### WHAT THIS TASK INVOLVES
Using the data beneath this instruction, retype only the lines from the one that contains "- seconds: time" down to the one that contains "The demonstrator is", both included, exactly as they appear.

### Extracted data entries

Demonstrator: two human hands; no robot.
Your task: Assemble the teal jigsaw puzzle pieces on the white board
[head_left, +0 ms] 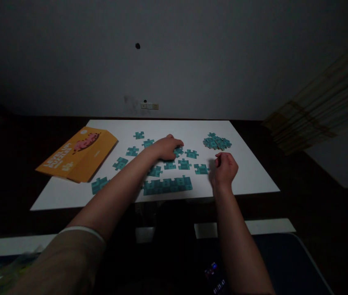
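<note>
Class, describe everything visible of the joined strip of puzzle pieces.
The joined strip of puzzle pieces is teal with darker patches and looks like cardboard. It lies flat on the white table by the near edge; its near side is straight, its far side notched. Neither the left hand nor the right hand touches it.

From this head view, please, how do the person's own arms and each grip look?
The left arm wears a dull brownish, pale-edged sleeve. The right arm shows no sleeve in view. Each grip, left hand and right hand, is ungloved; no watch shows.
</note>
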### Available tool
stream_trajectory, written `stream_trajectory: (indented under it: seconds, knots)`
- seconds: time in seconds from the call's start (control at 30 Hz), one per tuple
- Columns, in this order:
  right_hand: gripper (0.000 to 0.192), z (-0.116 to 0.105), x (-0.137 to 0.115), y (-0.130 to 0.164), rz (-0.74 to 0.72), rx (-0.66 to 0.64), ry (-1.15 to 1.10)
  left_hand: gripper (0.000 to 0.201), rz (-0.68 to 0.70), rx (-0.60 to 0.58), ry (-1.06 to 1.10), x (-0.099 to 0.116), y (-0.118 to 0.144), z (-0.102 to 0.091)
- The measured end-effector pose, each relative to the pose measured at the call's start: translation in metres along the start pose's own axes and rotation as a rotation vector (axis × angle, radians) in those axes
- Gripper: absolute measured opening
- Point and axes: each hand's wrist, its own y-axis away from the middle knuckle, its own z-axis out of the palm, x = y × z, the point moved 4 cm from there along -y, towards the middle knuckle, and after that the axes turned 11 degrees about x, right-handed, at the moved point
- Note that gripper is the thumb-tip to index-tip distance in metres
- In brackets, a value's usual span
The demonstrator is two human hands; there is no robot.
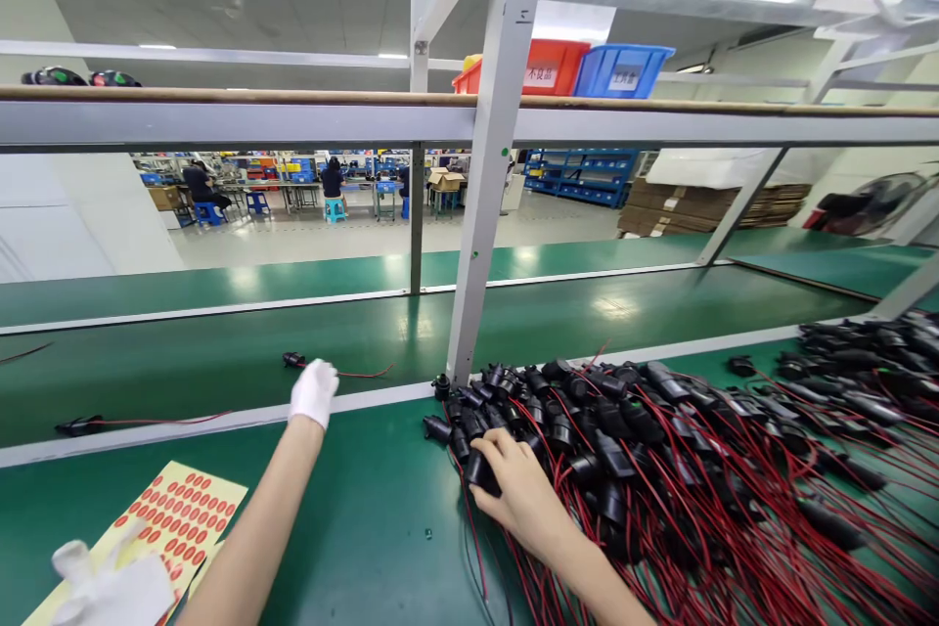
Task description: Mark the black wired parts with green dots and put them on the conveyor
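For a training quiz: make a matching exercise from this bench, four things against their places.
Things:
1. left hand
2. right hand
3. sticker sheet
4. blue bin

Places:
A. on the top shelf, beside a red bin
B. at the near left corner of the bench
C. on the pile of black plugs with red wires
D. gloved, reaching over the white strip toward the belt

Pairs: 1-D, 2-C, 3-B, 4-A
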Motion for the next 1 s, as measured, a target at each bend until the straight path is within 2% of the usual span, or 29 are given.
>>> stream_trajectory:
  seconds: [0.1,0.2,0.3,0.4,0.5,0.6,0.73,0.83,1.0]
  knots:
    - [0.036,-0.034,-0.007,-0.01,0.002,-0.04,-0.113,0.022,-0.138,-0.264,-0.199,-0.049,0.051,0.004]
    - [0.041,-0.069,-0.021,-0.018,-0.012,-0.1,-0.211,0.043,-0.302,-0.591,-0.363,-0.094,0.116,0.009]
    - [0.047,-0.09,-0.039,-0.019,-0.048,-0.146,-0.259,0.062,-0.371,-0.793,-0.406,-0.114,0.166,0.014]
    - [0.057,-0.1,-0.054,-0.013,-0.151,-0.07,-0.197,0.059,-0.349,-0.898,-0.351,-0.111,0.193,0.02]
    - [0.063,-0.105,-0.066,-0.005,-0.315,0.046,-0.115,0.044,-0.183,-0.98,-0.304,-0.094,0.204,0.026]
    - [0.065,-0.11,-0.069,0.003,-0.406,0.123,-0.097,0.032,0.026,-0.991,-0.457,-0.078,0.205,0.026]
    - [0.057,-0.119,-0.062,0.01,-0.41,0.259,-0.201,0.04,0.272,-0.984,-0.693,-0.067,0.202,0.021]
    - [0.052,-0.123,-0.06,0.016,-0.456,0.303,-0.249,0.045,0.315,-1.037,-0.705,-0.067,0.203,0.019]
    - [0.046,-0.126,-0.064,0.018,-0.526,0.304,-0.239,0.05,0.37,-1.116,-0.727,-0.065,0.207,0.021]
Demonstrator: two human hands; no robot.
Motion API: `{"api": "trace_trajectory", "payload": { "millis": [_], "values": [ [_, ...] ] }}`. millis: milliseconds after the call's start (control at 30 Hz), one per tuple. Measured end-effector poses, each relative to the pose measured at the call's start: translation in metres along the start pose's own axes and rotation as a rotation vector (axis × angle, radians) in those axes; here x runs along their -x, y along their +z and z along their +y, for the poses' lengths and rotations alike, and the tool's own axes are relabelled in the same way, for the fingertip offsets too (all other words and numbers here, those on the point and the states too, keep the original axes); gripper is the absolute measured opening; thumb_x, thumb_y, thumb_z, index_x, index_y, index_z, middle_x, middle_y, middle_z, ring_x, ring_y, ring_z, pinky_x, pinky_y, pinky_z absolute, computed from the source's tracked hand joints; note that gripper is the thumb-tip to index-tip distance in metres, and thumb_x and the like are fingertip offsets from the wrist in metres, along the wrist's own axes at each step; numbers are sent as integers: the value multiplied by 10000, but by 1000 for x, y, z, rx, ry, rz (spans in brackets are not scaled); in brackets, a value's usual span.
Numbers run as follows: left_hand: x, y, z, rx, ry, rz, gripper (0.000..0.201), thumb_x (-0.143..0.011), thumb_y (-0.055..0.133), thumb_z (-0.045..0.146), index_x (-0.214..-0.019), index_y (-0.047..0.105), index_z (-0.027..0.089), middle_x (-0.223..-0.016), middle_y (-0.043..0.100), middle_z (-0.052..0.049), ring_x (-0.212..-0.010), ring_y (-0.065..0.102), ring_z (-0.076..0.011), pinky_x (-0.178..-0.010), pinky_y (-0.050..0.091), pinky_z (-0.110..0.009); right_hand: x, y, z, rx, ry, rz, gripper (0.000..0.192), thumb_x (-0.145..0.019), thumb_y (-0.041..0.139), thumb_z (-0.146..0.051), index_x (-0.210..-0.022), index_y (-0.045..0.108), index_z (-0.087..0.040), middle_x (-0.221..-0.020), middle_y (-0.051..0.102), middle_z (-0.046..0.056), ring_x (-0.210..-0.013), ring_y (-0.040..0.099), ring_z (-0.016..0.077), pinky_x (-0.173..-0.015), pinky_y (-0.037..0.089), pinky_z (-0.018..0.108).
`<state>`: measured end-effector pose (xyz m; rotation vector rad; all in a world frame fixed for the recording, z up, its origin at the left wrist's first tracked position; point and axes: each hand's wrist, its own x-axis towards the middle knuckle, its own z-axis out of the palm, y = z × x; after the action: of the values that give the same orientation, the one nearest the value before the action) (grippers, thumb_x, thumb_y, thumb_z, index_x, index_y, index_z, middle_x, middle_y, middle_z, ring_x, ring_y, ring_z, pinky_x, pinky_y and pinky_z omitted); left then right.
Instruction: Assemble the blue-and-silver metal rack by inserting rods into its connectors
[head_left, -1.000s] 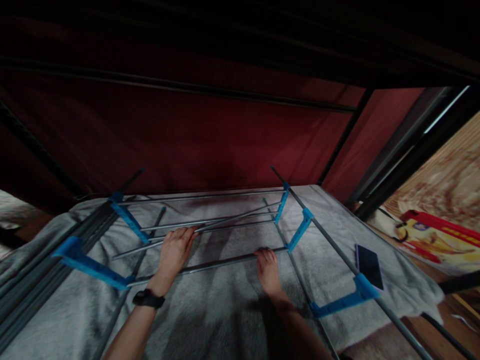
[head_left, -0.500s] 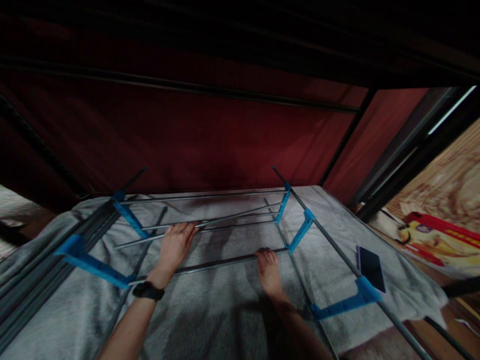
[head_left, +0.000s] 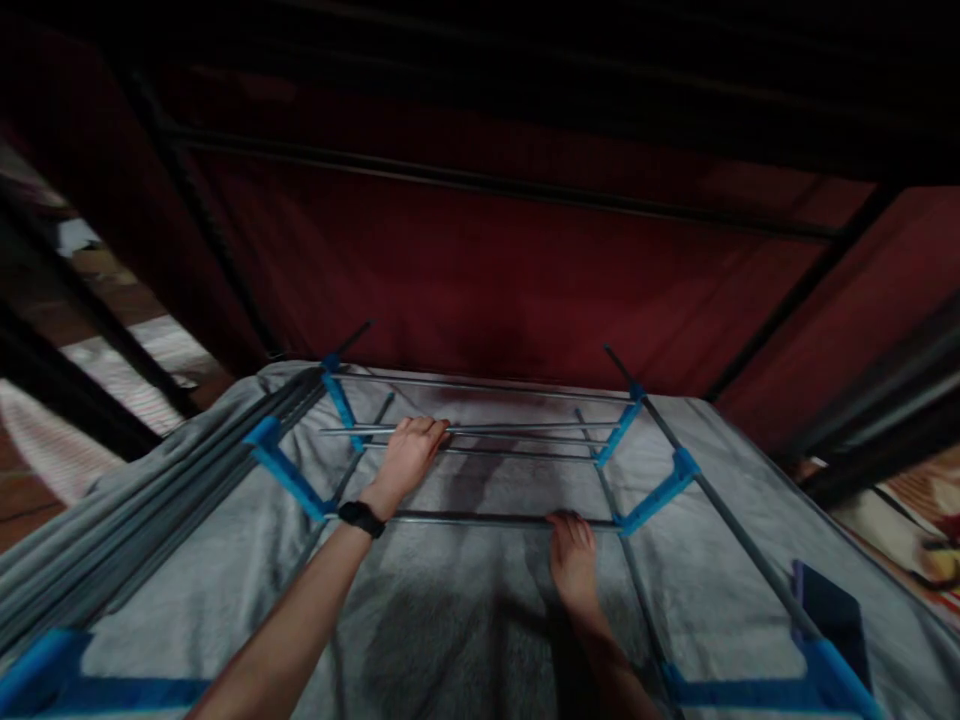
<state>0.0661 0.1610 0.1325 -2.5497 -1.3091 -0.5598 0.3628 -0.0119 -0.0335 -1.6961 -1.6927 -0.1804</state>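
My left hand (head_left: 411,455), with a black band on its wrist, is closed over a thin grey metal rod (head_left: 525,428). The rod's left end juts past the far left blue plastic bracket (head_left: 342,405); its right end lies by the far right blue bracket (head_left: 619,430). My right hand (head_left: 574,555) has its fingers curled over the nearer crossbar (head_left: 480,519), close to that bar's right end. This crossbar spans two more blue brackets, one on the left (head_left: 289,475) and one on the right (head_left: 660,493). Long side tubes join the brackets into a rack-like frame lying flat.
Grey fleece blanket (head_left: 420,620) lies under the frame. A bundle of grey tubes (head_left: 172,530) runs along the left. At right, a dark phone or tablet (head_left: 832,620) lies partly behind a side tube. Dark bed-frame bars and a red curtain (head_left: 487,290) enclose the back.
The view has swung left, shifting everything rightward. The rod in my left hand was slanted and now lies nearly level, almost parallel to the far crossbars. My right hand stays at the near crossbar.
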Motion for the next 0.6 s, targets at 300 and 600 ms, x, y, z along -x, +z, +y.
{"api": "trace_trajectory", "payload": {
  "millis": [300,600],
  "values": [
    [-8,-7,1,25,-24,-45,270,-1045,403,291,-1140,634,188,-972,672,-80,-935,606,-219,-870,378,-372,9,7,20,-24,-10,-35,366,-1000,337,-322,-1173,660,-321,-1105,721,138,-1103,663,331,-1037,476,588],
    [-20,-6,-5,29,-22,-93,259,-1024,433,257,-1162,638,177,-1044,671,-111,-966,602,-230,-916,390,-401,9,12,26,-43,2,-30,379,-983,327,-406,-1133,675,-390,-1052,726,141,-1064,678,359,-1008,491,635]
  ]
}}
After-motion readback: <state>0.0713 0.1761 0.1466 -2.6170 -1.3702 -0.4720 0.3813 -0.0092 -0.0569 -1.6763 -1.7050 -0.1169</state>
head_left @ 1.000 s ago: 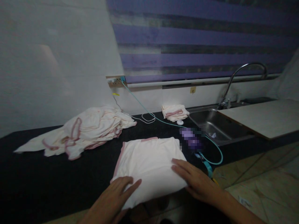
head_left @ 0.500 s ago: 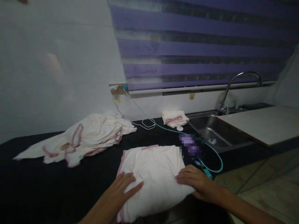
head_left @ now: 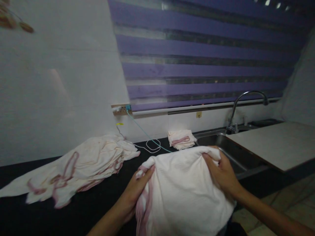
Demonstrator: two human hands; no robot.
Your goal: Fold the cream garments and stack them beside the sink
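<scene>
A white cloth with pink edging hangs between my two hands, folded over in layers, its upper edge raised above the dark counter. My left hand grips its left upper corner, thumb on the near side. Farther right, my right hand pinches the right upper corner, thumb in front and the fingers mostly behind the fabric. The cloth's lower part runs out of the bottom of the view. Beyond it, a small folded cloth with pink trim lies against the wall.
A loose heap of white, pink-edged cloths lies on the black counter at left. A sink with a curved faucet and a pale board are at right. Cords run from a wall outlet.
Both hands have gone from lying on the cloth to gripping its upper corners. The cloth is lifted and now hides the purple item behind it. The view has tilted upward.
</scene>
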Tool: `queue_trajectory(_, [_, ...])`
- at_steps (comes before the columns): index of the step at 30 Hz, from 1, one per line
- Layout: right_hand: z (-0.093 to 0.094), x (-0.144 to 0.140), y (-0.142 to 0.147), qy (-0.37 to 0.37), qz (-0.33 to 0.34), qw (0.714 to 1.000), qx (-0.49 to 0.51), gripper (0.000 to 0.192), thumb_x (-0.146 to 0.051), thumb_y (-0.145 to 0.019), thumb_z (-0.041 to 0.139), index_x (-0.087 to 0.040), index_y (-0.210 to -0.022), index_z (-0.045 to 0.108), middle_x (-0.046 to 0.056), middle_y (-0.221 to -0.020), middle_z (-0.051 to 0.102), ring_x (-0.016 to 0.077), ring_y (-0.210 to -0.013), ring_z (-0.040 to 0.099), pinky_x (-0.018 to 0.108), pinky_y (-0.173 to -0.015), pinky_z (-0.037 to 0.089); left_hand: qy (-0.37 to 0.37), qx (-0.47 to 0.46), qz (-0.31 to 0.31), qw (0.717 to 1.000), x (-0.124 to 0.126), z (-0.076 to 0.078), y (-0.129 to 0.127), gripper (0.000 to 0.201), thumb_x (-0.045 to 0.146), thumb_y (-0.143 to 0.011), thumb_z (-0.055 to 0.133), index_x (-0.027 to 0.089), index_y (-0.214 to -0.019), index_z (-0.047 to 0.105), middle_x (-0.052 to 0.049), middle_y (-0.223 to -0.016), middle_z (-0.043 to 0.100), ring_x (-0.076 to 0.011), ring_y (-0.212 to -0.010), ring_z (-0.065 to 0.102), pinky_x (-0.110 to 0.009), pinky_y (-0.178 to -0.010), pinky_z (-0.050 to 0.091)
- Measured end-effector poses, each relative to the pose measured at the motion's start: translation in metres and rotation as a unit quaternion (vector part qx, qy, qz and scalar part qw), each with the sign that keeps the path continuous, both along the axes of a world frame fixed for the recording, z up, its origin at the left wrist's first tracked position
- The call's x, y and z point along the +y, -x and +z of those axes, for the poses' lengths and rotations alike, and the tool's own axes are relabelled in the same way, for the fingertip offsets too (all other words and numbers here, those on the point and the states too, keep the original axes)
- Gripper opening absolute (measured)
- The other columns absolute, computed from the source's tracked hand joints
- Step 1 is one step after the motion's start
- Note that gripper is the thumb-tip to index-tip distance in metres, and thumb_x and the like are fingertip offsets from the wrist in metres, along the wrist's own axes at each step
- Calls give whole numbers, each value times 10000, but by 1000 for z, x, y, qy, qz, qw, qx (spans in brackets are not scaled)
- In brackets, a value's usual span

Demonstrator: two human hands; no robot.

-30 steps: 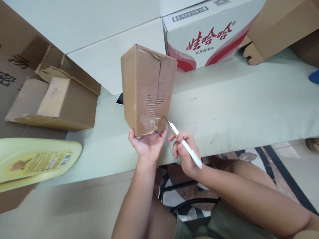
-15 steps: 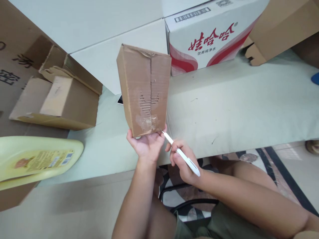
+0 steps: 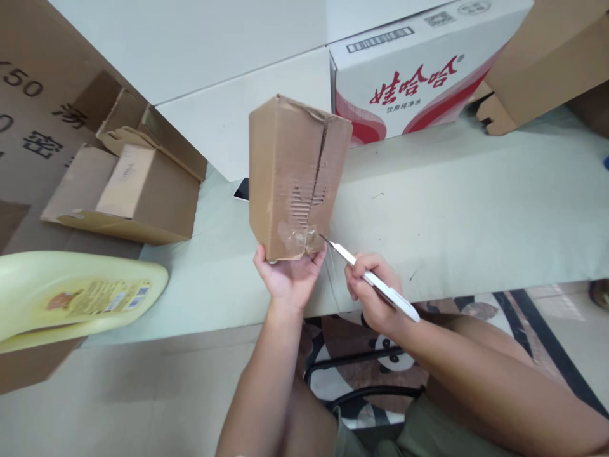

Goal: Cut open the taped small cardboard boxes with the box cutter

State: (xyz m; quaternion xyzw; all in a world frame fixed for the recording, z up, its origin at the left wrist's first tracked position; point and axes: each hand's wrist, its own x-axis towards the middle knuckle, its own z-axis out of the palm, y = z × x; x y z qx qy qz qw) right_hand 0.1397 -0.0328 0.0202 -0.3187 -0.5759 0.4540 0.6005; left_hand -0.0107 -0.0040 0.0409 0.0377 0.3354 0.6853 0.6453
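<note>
A small brown cardboard box (image 3: 297,165) is held up tilted over the table, its seamed face turned towards me. My left hand (image 3: 292,276) grips its lower end, thumb on the left side and fingers at the right and underneath. Clear tape (image 3: 299,238) clings near the bottom of the seam, below a patch of torn, ridged cardboard. My right hand (image 3: 375,289) is closed around a white utility knife (image 3: 390,292). The knife's thin blade points up and left, its tip at the box's lower right edge; whether it touches I cannot tell.
The table (image 3: 428,209) has a pale green cover. A phone (image 3: 242,190) lies behind the box. A white-and-red water carton (image 3: 423,89) stands at the back. Open cardboard boxes (image 3: 162,197) and a yellow bottle (image 3: 95,298) are at left; another carton (image 3: 537,76) is at right.
The box has turned so that more of its left side shows. The knife and my right hand have moved right, and the blade tip has drawn up from the box's bottom edge.
</note>
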Motion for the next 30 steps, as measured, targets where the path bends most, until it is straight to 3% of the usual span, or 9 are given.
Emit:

### OUTPUT FOR THIS TASK
- seconds: time in seconds from the call's start (control at 30 Hz), one per tuple
- Columns, in this order:
  right_hand: gripper (0.000 to 0.192), z (-0.116 to 0.105), x (-0.137 to 0.115), y (-0.130 to 0.164), rz (-0.74 to 0.72), rx (-0.66 to 0.64), ry (-1.15 to 1.10)
  left_hand: gripper (0.000 to 0.201), rz (-0.68 to 0.70), rx (-0.60 to 0.58), ry (-1.06 to 1.10), x (-0.099 to 0.116), y (-0.118 to 0.144), z (-0.102 to 0.091)
- The measured end-effector pose, each relative to the pose measured at the call's start: translation in metres along the start pose's own axes and rotation as a rotation vector (axis × angle, radians) in those axes
- Gripper: absolute measured opening
- Point and axes: each hand's wrist, its own y-axis away from the middle knuckle, its own z-axis out of the palm, x = y × z, the point moved 4 cm from there along -y, towards the middle knuckle, and after that the axes turned 11 degrees about x, right-handed, at the moved point
- Note that gripper is the thumb-tip to index-tip distance in metres
- In brackets, a value's usual span
The demonstrator is two human hands; there is no robot.

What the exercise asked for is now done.